Life is BUSY!  While it’s fun to read books and play with games and toys in therapy, implementing these activities at home can sometimes seem challenging for families who don’t have a lot of extra time.  If you’re a therapist who does home visits, you may even run into a situation where parents feel they “don’t have time” to participate in your sessions and have to use the time to catch up on chores while you interact with their child.  How can we make this work?

 

When I coach mentees who are struggling to get parents involved in their home visits, I say, “If you can’t beat them, join them!”  Why not make chores and household activities a part of your session?  It’s a win-win-win: the child learns something new, the parent gets something done, and the family learns how to incorporate AV strategies into their daily routines.

 

For example:

Laundry

  • Putting things in/taking them out

  • Comparative -er/ Superlative -est (this sock is smaller, this shirt is bigger)

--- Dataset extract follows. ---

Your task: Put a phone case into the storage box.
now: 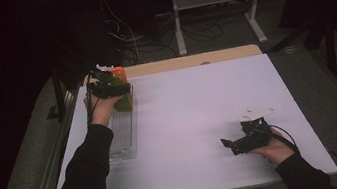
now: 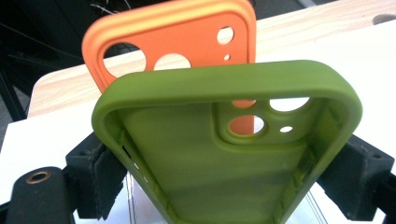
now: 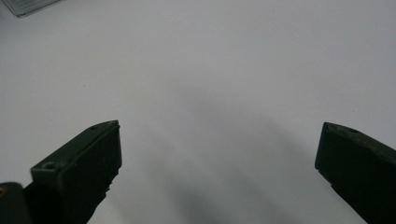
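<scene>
An olive green phone case stands upright between my left gripper's two black pads, which lie against its two long sides. An orange phone case stands upright just behind it, with its camera holes at the top. In the high view both cases, green and orange, are at the far end of a clear slotted rack on the table's left, with my left gripper over them. My right gripper rests low at the table's right front. Its jaws stand wide apart over bare white surface.
The white tabletop has a wooden strip along its far edge. Beyond it, table legs and cables stand on a dark floor. A corner of the clear rack shows in the right gripper view.
</scene>
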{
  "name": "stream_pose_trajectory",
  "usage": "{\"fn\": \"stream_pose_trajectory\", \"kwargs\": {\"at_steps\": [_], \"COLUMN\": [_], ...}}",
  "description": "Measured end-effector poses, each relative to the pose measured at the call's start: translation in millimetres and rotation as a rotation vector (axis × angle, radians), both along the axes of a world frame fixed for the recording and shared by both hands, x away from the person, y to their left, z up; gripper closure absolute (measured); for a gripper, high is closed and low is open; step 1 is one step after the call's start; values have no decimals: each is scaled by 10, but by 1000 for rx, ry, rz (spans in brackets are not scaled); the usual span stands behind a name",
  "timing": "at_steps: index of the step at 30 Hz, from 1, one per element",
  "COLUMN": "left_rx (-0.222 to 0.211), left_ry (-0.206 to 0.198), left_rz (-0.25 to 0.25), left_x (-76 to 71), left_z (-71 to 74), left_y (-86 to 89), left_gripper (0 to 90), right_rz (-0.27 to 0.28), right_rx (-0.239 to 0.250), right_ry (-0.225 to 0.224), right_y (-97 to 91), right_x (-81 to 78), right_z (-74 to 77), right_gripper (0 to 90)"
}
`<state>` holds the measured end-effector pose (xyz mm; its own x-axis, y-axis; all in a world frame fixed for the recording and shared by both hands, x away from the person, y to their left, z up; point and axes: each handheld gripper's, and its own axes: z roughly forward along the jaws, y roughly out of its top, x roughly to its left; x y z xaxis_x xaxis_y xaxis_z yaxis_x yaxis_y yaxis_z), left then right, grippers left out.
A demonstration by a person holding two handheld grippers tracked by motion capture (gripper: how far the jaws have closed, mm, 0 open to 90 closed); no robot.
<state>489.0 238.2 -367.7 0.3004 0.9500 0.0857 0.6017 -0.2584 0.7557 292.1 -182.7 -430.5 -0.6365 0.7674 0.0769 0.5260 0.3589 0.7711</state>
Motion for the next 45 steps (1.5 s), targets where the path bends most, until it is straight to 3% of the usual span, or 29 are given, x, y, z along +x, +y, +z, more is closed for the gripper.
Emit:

  • Colors, textures, materials

  • Clothing vocabulary (the child may have shirt, but does he have blouse, t-shirt, polo shirt, etc.?)

  • Possessive -‘s (Mom’s shirt, Dad’s socks, etc.)

  • Plurals (socks, pants, etc.)

 

Dishes

  • Clean/dirty

  • Wet/dry

  • /s/ blends: stack, splash, spoon, spill, sponge, etc.

  • Prepositions: put that away under the sink, but that on top of the counter, etc.

 

Cleaning up toys

  • Identification by attribute (clean up all of the wooden toys, all of the plastic toys, etc.)

  • Auditory-only multi-step directions (put away the cars before you put away the puzzles)

  • Identification by materials: cloth toys, wooden toys, plastic toys, etc.

 

We can also coach parents to help them realize that even if they don’t feel like they’re “doing therapy,” any interaction with their child is NOT wasted time.  Strategies like parallel talk (talking about what you’re doing) and narration (talking about what the child is doing) can make even the most mundane activity an opportunity to expose your child to new vocabulary and language structures.

 

Getting stuff done and being great at auditory verbal therapy should not be mutually exclusive propositions for families.